Ladies, you don’t have to be superwoman. You cannot give your best to anyone if you do not take care of yourself first. You have to find that balance with your mental, physical and emotional health. You are allowed to take mental health days. You are allowed to cry. You are allowed to have ME TIME. There is nothing wrong with being human. Know that self care can make all the difference in maintaining a well-balanced life. One practice that I was doing regularly before my accident was keeping my phone on silent until after my am cardio session. ANY and ALL business was put on hold until I did something for me each day. Even with family, if it wasn’t an emergency then I wasn’t responding until after my ME Time. I was able to focus on me and reflect on the day ahead and it was the best downtime. Making this my workout time allowed me to knock out two birds with one stone.
So what are things that you can do?
• Alone time.
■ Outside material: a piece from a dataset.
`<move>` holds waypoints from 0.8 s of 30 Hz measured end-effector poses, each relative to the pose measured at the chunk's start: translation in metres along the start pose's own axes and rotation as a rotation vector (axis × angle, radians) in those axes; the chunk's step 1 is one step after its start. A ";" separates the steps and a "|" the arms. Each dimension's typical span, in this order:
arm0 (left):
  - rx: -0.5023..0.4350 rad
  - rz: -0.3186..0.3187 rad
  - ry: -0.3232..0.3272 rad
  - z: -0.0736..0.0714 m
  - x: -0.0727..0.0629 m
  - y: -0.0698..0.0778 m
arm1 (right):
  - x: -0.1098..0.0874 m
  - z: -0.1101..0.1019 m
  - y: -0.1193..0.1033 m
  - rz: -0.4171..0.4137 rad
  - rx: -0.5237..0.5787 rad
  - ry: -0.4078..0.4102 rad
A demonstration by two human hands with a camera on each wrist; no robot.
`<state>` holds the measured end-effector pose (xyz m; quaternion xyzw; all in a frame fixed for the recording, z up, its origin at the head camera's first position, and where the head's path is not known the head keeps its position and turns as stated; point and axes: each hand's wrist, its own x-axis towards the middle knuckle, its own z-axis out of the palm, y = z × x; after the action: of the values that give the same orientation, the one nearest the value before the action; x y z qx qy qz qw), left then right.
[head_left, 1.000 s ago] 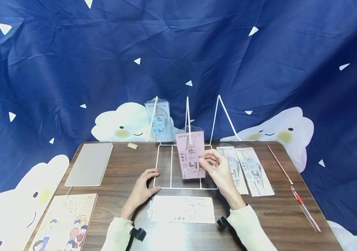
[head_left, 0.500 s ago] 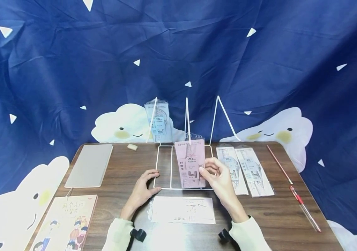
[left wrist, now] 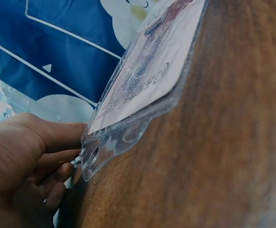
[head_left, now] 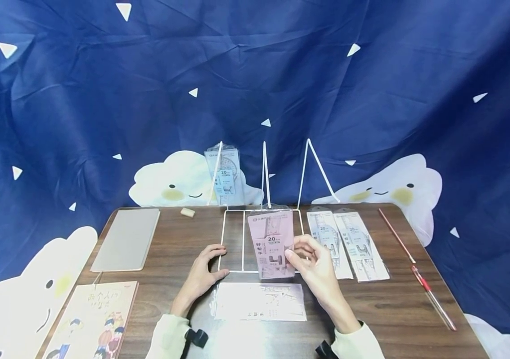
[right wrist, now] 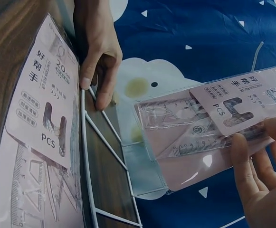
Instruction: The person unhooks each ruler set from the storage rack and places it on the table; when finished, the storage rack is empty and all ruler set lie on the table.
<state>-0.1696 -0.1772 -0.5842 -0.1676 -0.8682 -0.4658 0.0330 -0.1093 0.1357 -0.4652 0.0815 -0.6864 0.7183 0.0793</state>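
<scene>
My right hand (head_left: 319, 269) pinches the right edge of a pink ruler set (head_left: 272, 249) in a clear sleeve, thumb in front. The set's top edge is beside the lower tip of the white wire rack's (head_left: 243, 242) middle hook; whether the hook passes through its hole I cannot tell. My left hand (head_left: 203, 271) grips the rack's front left corner with thumb and fingers. Another pink ruler set (right wrist: 47, 109) lies flat before the rack, its clear holed tab (left wrist: 111, 147) near my left hand. A blue ruler set (head_left: 225, 177) hangs on the left hook.
Two pale ruler sets (head_left: 360, 247) lie right of the rack. A red pencil (head_left: 397, 235) and a red-capped pen (head_left: 434, 299) lie farther right. At left are a grey notebook (head_left: 125, 239), an illustrated book (head_left: 90, 319) and a small eraser (head_left: 188, 212). Behind hangs a blue curtain (head_left: 255, 70).
My right hand has drawn the pink ruler set down and toward me, along the middle hook to its tip. The left hand stays on the rack's corner.
</scene>
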 end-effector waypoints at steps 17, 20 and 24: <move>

Unplug from social media, technology and life. Find a quiet place where you can focus on you and do whatever you want to do. Maybe it’s reading, sleeping, foam rolling, Netflixing..whatever. Something that’s just you and just about you.
• Workout. Go to the gym and get your sweat on or take that cycling, kickboxing, aerial yoga, barre or yoga class that you’ve been thinking about.
• Meditation. If you don’t know how to meditate there are plenty of apps you can download on your phone to guide you through the process.
• Relaxing bubble bath. Add epsom salt and lavender essential oils to help the relaxation process.
• Do a little mini-declutter session. Its funny how cleaning up and clearing out a physical space can impact your mentally and emotionally, leaving you feeling lighter and free. Whether its a closet, your clothes drawer, kitchen cabinets or the garage, find a space that you can clean. And even better if you find gently used items to donate that can also make you feel better.
• Treat yourself with a beauty day. Go to the spa, get a manicure or pedicure. Or if you want to be bold get a new hair style.
• Talking with someone. It doesn’t have to be a doctor or therapist, just someone you trust. You’d probably be surprised at how many women you know that have or are currently going through the same thing.
Understand that these things aren’t a one-time deal. Self-care is ongoing and should be a regular part of your life. Just as going to work, your beauty/skin/hair routine, gassing up your car and cleaning your house.